Your executable must be a standalone executable, which means you can run it using ./myexecutable.foo
. For scripts, such as Python scripts, your best choice is to use a shebang line at the start of your file. For Python 3, you can use:
#!/usr/bin/python3 -u
The -u
option is of utmost importance because it disables buffering on stdin
, stdout
and stderr
. Unfortunately, it makes it complicated to use the nice #!/usr/bin/env
shebang.
Specifying the Number of Instances
The first thing your executable must do is to output the number of parallel instances which can be spawned. A simple print(16)
will do. This means there can be up to 16 instances of this executable running in parallel. In other words, if 16 WarpScript are currently executing this Python script, the 17th call will have to wait for one of those 16 to end.
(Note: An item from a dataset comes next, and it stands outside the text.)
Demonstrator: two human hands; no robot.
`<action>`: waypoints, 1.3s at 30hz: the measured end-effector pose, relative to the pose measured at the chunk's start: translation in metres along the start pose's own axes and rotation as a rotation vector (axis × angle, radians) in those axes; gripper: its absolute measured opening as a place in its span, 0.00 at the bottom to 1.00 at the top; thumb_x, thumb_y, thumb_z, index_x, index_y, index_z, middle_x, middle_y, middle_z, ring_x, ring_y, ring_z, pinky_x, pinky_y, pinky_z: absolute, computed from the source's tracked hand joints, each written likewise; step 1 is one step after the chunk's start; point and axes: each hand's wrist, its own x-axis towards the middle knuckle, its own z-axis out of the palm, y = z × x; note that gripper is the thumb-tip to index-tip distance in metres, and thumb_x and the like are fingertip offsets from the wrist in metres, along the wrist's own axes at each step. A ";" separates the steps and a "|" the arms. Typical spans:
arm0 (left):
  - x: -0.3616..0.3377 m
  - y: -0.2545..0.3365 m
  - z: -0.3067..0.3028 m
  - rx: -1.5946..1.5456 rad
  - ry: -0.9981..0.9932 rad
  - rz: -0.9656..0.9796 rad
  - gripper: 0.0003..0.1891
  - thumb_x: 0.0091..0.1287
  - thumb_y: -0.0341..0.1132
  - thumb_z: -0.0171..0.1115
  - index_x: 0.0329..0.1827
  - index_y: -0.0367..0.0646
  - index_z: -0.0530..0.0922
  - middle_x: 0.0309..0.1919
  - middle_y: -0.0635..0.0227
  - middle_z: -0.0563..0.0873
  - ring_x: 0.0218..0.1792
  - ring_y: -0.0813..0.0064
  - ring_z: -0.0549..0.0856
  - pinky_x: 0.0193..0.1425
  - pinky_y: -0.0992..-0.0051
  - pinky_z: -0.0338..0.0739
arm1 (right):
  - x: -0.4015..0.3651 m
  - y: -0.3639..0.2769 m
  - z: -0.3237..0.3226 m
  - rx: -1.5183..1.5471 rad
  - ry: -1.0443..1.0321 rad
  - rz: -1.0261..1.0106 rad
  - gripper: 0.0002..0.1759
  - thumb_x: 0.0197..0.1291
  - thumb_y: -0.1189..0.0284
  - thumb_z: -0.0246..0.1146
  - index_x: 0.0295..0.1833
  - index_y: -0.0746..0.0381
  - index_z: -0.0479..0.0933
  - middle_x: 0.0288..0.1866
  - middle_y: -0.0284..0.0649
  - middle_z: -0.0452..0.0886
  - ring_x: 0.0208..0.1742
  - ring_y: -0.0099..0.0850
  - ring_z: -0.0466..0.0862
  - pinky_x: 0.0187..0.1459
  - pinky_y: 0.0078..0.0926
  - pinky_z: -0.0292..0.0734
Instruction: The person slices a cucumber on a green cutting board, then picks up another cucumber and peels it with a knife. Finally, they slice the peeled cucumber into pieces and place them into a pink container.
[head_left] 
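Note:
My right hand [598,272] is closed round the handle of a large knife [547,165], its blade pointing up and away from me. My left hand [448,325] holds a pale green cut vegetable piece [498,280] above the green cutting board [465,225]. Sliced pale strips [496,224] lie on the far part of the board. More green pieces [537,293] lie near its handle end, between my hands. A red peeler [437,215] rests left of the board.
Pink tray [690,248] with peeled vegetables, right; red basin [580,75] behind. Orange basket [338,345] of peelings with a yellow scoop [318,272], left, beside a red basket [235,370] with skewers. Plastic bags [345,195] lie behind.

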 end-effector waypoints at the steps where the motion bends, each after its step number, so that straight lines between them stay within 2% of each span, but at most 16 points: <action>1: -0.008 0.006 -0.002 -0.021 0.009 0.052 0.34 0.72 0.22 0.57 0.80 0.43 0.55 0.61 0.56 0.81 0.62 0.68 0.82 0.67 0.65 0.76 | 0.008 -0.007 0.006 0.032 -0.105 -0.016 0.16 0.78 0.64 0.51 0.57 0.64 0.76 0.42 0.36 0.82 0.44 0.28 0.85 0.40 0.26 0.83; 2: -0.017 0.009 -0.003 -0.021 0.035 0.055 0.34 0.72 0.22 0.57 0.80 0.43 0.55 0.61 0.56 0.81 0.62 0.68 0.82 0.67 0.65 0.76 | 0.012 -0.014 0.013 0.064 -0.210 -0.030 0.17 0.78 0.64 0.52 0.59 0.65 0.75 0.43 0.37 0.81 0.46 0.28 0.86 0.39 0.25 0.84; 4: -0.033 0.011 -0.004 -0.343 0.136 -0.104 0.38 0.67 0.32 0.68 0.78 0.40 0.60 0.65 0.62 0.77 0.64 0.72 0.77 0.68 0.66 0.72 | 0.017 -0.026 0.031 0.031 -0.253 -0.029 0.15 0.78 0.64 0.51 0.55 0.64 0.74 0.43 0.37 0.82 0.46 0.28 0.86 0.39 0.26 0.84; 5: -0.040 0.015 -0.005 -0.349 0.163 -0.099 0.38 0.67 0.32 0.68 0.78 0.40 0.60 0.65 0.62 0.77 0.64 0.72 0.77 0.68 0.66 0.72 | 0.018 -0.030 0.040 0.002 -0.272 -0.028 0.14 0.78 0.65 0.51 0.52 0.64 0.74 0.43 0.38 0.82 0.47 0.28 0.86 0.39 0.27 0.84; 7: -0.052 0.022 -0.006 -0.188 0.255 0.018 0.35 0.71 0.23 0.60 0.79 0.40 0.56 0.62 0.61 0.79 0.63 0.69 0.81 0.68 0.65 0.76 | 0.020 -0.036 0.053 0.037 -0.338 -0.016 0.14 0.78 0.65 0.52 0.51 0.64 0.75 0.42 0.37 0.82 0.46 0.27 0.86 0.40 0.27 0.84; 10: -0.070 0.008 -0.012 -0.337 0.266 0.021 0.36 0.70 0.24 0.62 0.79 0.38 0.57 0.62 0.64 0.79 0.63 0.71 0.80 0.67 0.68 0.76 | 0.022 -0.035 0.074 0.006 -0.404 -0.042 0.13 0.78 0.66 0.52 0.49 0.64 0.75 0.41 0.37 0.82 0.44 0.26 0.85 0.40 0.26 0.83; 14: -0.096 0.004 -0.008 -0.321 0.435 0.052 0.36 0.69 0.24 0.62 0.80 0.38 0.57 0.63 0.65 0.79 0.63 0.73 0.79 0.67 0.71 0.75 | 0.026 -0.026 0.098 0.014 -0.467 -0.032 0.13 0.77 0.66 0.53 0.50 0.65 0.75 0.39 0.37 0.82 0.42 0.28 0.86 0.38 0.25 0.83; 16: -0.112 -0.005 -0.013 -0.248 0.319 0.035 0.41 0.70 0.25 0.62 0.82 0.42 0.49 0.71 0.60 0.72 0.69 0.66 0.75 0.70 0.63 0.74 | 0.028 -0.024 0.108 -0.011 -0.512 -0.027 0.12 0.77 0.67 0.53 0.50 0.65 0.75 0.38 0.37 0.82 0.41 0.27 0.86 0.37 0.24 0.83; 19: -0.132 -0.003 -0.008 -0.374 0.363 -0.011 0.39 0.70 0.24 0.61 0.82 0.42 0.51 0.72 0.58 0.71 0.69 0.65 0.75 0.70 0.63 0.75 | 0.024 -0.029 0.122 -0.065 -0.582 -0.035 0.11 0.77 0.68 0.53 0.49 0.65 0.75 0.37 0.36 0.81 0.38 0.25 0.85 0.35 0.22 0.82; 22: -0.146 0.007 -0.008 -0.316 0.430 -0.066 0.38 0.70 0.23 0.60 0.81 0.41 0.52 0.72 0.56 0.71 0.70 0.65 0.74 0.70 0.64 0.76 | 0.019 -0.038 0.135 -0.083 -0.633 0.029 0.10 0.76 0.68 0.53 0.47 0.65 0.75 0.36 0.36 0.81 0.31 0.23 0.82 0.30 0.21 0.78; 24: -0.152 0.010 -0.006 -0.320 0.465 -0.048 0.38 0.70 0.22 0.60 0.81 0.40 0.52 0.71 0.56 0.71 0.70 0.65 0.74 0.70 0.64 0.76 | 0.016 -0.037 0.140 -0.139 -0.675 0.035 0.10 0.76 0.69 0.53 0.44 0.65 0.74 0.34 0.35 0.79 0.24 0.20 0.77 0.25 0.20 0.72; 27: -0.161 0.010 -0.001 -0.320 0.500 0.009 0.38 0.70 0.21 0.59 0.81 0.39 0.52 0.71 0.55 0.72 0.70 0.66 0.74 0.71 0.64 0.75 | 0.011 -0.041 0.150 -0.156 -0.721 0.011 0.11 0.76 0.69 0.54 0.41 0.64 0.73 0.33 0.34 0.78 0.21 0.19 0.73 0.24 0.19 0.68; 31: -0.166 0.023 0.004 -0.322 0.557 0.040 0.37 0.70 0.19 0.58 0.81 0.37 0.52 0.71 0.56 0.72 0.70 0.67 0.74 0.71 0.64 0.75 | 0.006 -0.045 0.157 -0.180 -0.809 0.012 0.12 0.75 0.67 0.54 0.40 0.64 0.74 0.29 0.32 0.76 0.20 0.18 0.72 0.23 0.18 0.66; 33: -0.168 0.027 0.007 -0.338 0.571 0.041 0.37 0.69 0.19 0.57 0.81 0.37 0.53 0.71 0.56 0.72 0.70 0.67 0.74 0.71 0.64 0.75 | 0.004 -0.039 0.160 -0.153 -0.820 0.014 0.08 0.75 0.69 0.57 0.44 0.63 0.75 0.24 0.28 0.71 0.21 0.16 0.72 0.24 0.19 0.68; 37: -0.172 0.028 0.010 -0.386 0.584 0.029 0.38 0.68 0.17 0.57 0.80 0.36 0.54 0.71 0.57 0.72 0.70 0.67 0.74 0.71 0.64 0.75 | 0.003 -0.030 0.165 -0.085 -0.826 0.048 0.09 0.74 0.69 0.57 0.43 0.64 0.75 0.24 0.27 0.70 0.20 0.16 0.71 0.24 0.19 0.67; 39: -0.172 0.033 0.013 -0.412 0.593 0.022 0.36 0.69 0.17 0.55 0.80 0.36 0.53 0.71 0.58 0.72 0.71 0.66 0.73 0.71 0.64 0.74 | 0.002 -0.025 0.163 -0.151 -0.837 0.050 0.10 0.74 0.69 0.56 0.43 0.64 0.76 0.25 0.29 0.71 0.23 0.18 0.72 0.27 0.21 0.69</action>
This number is limited by the warpscript.call.maxcapacity
configuration, which defaults to 1. So if you really want to be able to run 16 Prophet procedures in parallel, you have to increase that configuration.
Setting the Infinite Loop
The role of the infinite loop is to wait for an input and output the result for WarpScript to get it back. Inputs and outputs are url-encoded UTF-8 strings ended by a newline.
The easiest way to exchange data between WarpScript and Python is to use pickle with the WarpScript functions ->PICKLE and PICKLE->. Pickeling produces bytes so, in order to convert to a string, we must base64 encode it. Here is the resulting "onion transformation":
Although it can look a bit intimidating, this data transformation is easily done in Python (and also WarpScript as you will see):
# Read input
line = sys.stdin.readline().strip()
args = pickle.loads(b64decode(unquote(line)))
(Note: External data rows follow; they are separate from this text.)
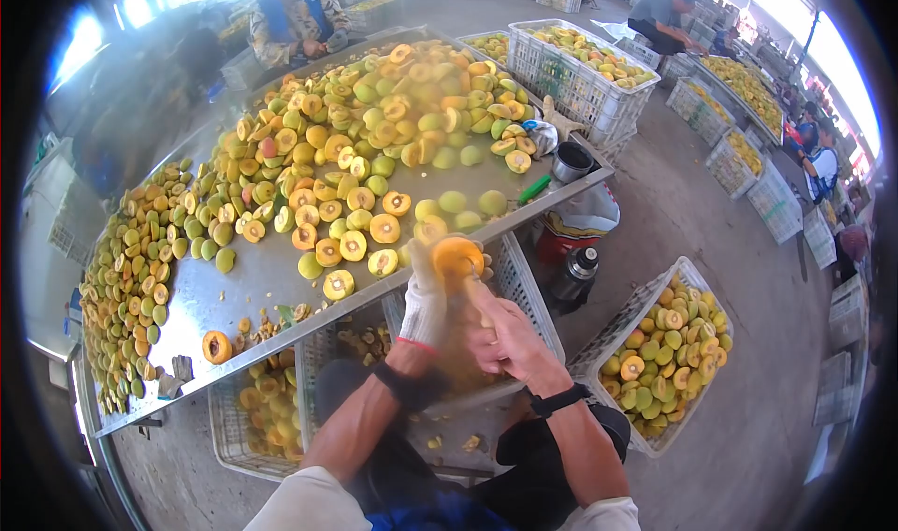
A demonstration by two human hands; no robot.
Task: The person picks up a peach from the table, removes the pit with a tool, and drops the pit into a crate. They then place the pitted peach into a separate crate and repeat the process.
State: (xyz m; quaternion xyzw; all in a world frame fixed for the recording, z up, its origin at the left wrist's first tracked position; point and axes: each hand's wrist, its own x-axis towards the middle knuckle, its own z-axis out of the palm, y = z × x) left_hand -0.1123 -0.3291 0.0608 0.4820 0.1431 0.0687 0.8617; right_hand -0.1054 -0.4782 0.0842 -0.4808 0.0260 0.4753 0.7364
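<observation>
My left hand [426, 292], in a white knit glove, is closed around an orange-fleshed peach half [457, 258], cut face up, just off the table's near edge. My bare right hand [505, 330] is curled, with its fingertips at the near side of that peach half. Whatever the right hand grips is hidden by the fingers and a blur in the lens. Beyond both hands, a heap of halved peaches [318, 152], green-yellow outside, spreads over the metal table [201, 311]. Some lie cut face up and show pits or hollows.
Below the table edge stand a crate [524, 292] near my right wrist and another crate [224, 428] of fruit at left. A full crate [687, 269] stands on the floor at right, by a thermos [573, 274]. A cup [571, 161] and green-handled tool [534, 189] lie at the table corner.
</observation>
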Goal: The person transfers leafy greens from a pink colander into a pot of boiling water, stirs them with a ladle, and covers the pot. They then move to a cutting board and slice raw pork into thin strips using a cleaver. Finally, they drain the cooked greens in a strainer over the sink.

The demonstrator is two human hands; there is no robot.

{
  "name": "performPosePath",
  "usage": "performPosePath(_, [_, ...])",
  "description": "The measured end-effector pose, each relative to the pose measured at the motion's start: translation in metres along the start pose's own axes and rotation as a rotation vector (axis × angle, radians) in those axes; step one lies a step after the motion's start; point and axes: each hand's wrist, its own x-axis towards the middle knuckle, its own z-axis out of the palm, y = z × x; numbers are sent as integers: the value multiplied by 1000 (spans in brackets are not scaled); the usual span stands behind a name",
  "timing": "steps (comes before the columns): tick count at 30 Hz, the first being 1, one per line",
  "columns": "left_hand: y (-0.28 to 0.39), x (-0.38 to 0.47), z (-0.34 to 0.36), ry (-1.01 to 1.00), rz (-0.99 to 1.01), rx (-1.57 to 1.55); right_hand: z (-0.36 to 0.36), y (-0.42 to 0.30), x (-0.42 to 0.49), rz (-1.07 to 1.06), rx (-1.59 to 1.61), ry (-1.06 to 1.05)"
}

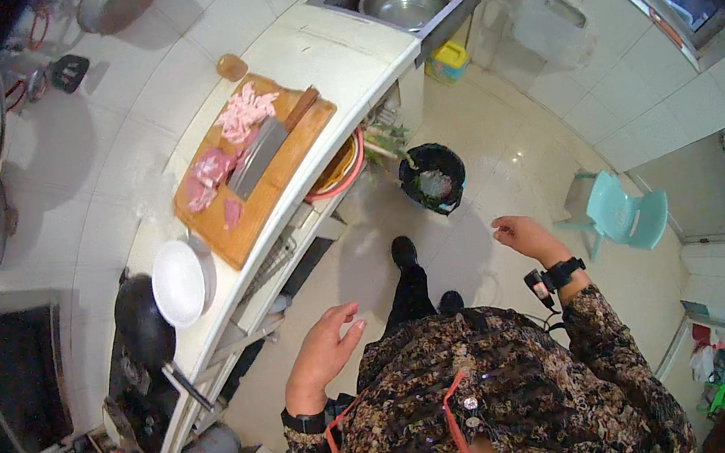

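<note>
My left hand point(325, 350) is in the air before my body, fingers apart and holding nothing. Away to the right, my right hand point(527, 239) also hangs empty over the floor, its fingers loosely curled. On the counter lies a wooden cutting board point(300, 159), with sliced raw meat point(246, 110) at its far end and a larger piece of raw meat point(212, 170) nearer. A cleaver point(262, 157) with a wooden handle rests across the board beside the meat. A white bowl point(178, 283) stands by the board's near left corner.
A black-lined waste bin point(433, 180) stands on the floor ahead, and a turquoise plastic chair point(625, 211) is at the right. The sink point(370, 11) holds a metal basin point(406, 5). A black wok point(143, 321) sits on the stove at the left. The counter edge point(320, 157) curves past my left side.
</note>
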Motion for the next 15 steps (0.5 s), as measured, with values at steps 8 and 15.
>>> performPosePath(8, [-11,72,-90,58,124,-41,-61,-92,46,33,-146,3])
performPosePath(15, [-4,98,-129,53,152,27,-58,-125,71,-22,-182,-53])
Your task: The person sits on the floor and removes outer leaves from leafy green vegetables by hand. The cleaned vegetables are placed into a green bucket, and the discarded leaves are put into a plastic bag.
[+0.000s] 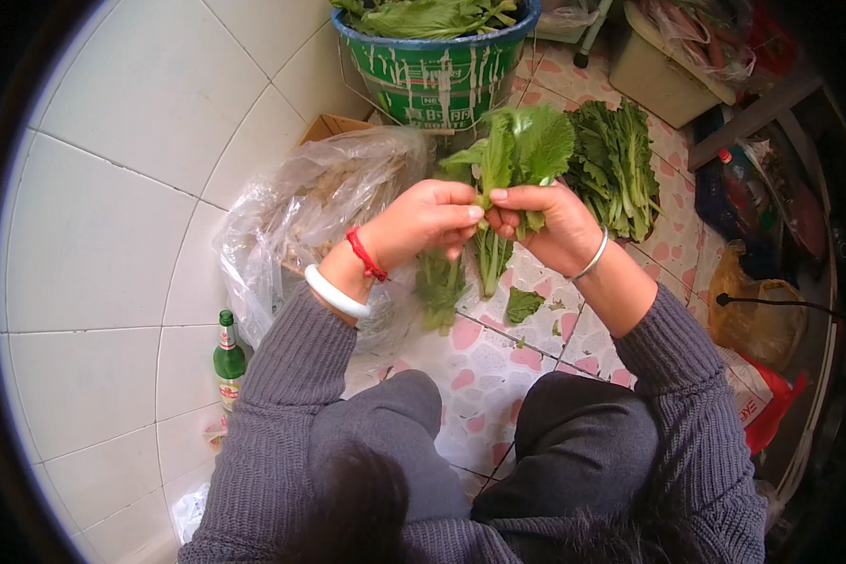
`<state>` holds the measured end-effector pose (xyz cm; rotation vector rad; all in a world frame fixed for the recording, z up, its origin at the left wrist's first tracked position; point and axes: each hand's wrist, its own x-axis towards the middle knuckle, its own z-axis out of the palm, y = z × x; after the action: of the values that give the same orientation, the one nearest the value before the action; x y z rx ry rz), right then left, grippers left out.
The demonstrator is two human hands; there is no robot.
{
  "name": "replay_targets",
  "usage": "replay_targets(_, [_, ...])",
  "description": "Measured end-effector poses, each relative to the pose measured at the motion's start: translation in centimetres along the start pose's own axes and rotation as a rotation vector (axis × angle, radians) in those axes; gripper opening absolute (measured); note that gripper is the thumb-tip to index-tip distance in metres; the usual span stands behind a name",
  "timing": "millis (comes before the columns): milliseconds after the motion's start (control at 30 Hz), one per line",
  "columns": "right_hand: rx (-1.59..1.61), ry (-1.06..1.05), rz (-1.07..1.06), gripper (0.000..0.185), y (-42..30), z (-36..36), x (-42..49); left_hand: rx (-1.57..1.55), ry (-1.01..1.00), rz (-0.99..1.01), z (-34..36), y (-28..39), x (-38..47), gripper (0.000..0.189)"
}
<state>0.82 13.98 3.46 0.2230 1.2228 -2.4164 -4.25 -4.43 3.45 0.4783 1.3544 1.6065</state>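
My left hand (433, 215) and my right hand (548, 224) meet above the floor, both gripping a small bunch of leafy mustard-type greens (546, 144). Thumb and forefinger of each hand pinch the stems, and the leaves stand up beyond the fingers. Below the hands, pale green stalks (492, 264) show, partly hidden. A blurred leafy piece (442, 289) is under my left hand; whether it hangs or lies there I cannot tell. On the tiles is a torn leaf (524, 304) with small scraps around it. A pile of greens (617, 169) lies just past my right hand.
A green bucket (430, 77) full of greens stands ahead by the tiled wall (113, 247). Left of my hands sits a box in clear plastic (275, 218); a green glass bottle (229, 356) stands nearer. A beige bin (666, 70) and a yellowish plastic bag (761, 317) are right.
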Motion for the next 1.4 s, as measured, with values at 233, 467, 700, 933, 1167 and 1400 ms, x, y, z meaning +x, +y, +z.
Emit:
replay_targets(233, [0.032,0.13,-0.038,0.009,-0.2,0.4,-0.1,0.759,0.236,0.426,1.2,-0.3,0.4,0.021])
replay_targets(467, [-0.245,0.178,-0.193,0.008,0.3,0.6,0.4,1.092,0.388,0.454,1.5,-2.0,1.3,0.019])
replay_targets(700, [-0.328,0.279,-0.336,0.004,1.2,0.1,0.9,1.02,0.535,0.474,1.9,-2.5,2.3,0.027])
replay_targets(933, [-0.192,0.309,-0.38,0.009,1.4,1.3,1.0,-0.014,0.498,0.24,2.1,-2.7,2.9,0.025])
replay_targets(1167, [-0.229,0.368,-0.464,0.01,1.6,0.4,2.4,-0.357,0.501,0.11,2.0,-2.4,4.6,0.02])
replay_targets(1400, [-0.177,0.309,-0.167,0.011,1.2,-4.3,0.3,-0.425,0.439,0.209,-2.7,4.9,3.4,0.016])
Now that we know how to transfer data between WarpScript and the Python script, we must define exactly what the input data is composed of. Prophet needs ticks and values for the fitted time series as well as ticks to make predictions for.
We simply define the input as a Map/dictionary with three entries, all the value being Lists/arrays:
ticks
: Long microsecond timestamps.values
: Numeric values.ticks_forecast
: Long microsecond timestamps, optional.
The ticks defining when to make predictions it optional because Prophet can be used to fit in-sample. That means it can show how it models the data on the same data it used to learn its parameters. It can be used for anomaly detection for instance, singling out values which are far from what Prophet modeled.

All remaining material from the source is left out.